Mammalian tissues differ in many aspects in their metabolic profiles and energy demands during development, physiological adaptation, and pathology. In mammalian cell, mitochondria produce energy through the process of oxidative phosphorylation, and the extent of their occurrence in tissues varies depending on age, organ, and/or physiological condition (34). The copy number of mtDNA reflects the abundance of mitochondria within a cell and is regulated by transcriptional and translational factors (33, 34, 35). Essential for the synthesis of essential subunits of OXHPOS, mt-tRNAs play central roles in cellular functions in health and disease. However，the tissue-specific expression and physiological conditions of mammalian mt-tRNAs and the mechanisms underlying tissue-specific effects of the mt-tRNA mutations linked to clinical presentations are largely unknown. In this study, we demonstrated the striking differences in the tissue-specific expression of 22 mt-tRNAs in mouse-derived brain, heart, liver, skeletal muscle, and kidney tissues. In particular, the heart exhibited the highest levels of average 22 mt-tRNAs, the brain, skeletal muscle, and kidney revealed relatively higher levels of average 22 mt-tRNAs, and the liver exhibited markedly lower levels of average 22 mt-tRNAs. These variations in the levels of mt-tRNAs may reflect the mtDNA contents among these tissues, as the mtDNA contents of the heart were much higher than those in the brain, liver, skeletal muscle, and kidney (33). In particular, the variations in the levels of mt-tRNAs in the five tissues showed a significant correlation with the corresponding variations in mtDNA copy numbers. These results suggested that the differences of mtDNA copy number contributed to the variations of tRNA levels among these five tissues. Alternatively, these wide variations of tRNA abundances suggested that tRNAs may be dynamically related to specific activities, not just to general accumulation levels among these tissues. The tRNA, with traditional functions in translation, plays a role in the tissue-specific posttranscriptional regulations and translational heterogeneity via availability of certain tRNAs (20, 36). By contrast, the relatively mild differences in those cytosolic tRNAs (ct-tRNA^Lys(TTT), ct-tRNA^Lys(CTT), and ct-tRNA^Asp(GTC)) among these tissues were comparable with those of previous studies (19).
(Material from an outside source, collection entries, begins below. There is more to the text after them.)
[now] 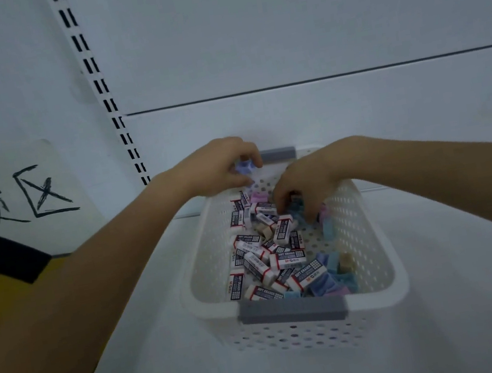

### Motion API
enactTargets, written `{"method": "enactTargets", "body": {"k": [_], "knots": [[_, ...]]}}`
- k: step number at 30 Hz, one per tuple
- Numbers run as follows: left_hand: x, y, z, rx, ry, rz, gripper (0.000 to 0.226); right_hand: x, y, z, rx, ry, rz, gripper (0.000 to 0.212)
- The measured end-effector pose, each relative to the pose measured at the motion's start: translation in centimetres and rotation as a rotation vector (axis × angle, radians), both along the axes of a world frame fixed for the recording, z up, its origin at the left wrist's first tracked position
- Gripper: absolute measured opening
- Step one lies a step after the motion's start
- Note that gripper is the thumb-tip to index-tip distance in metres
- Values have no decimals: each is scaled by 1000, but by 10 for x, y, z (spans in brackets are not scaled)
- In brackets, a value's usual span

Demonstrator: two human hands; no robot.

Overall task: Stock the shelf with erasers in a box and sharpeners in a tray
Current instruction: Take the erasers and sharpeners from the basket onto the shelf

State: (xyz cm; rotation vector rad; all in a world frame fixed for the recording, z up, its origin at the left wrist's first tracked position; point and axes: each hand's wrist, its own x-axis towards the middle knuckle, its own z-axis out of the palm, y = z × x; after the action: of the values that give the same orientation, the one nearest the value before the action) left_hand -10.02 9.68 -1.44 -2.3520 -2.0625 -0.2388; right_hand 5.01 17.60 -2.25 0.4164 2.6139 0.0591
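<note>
Paper-sleeved rectangular erasers (281, 256) and blocky pastel sharpeners (327, 281) lie jumbled in a white perforated plastic basket (390, 263) on the smooth white shelf (466, 280). The left hand (218, 164) pinches purple sharpeners over the far rim. The right hand (305, 183) reaches inside, its fingers curled around blue ones.

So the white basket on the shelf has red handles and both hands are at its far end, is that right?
Not quite. The head view shows the handles of the white basket are grey, not red. The rest holds: it sits on the shelf, with the left hand and right hand at its far end.
</note>
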Motion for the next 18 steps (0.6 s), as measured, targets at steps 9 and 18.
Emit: {"method": "enactTargets", "body": {"k": [9, 18], "knots": [[-1, -2, -8, 81, -52, 59, 25, 5, -2, 9, -276, 56, 9, 55], [1, -1, -9, 104, -59, 75, 26, 6, 2, 20, -41, -68, -79, 37]]}}
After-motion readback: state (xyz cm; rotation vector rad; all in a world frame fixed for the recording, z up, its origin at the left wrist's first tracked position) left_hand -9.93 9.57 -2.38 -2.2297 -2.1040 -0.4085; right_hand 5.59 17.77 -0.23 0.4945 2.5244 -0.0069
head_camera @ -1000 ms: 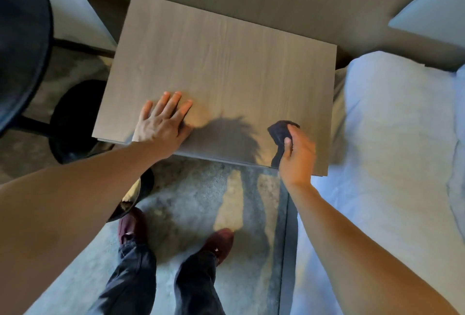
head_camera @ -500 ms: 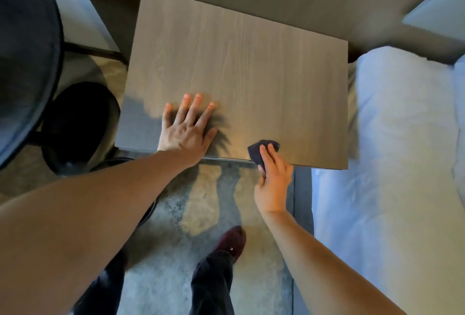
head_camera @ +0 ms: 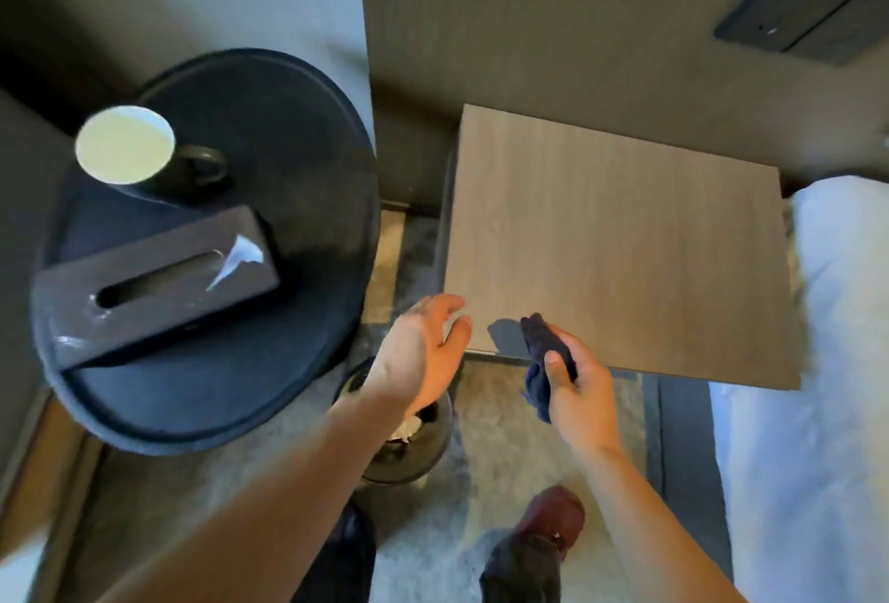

There were 18 types of nucleotide modifications present in the 137 positions of human 22 mt-tRNAs (14). These nucleotide modifications included pseudouridine (Ψ) at position 55 at the TΨC loop, nucleotides at positions 34 and 37 at the anticodon loop of tRNAs (4, 14, 37). Posttranscriptional modifications of tRNAs affect all aspects of tRNA structure and function (38). Using APM gel, we focused on the analysis of the levels of 2-thiouridine modification at position 34 in mitochondrial tRNA^Lys, tRNA^Gln, and tRNA^Glu among five mouse-derived tissues. There were no significant differences in the τm⁵s²U levels of tRNA^Lys, tRNA^Glu, and tRNA^Gln among these five tissues. These suggested that there may be no tissue-specific τm⁵s²U modifications of tRNAs among these tissues, in contrast with the marked variations in the steady-state levels of tRNAs among the mouse organs represented, as described above.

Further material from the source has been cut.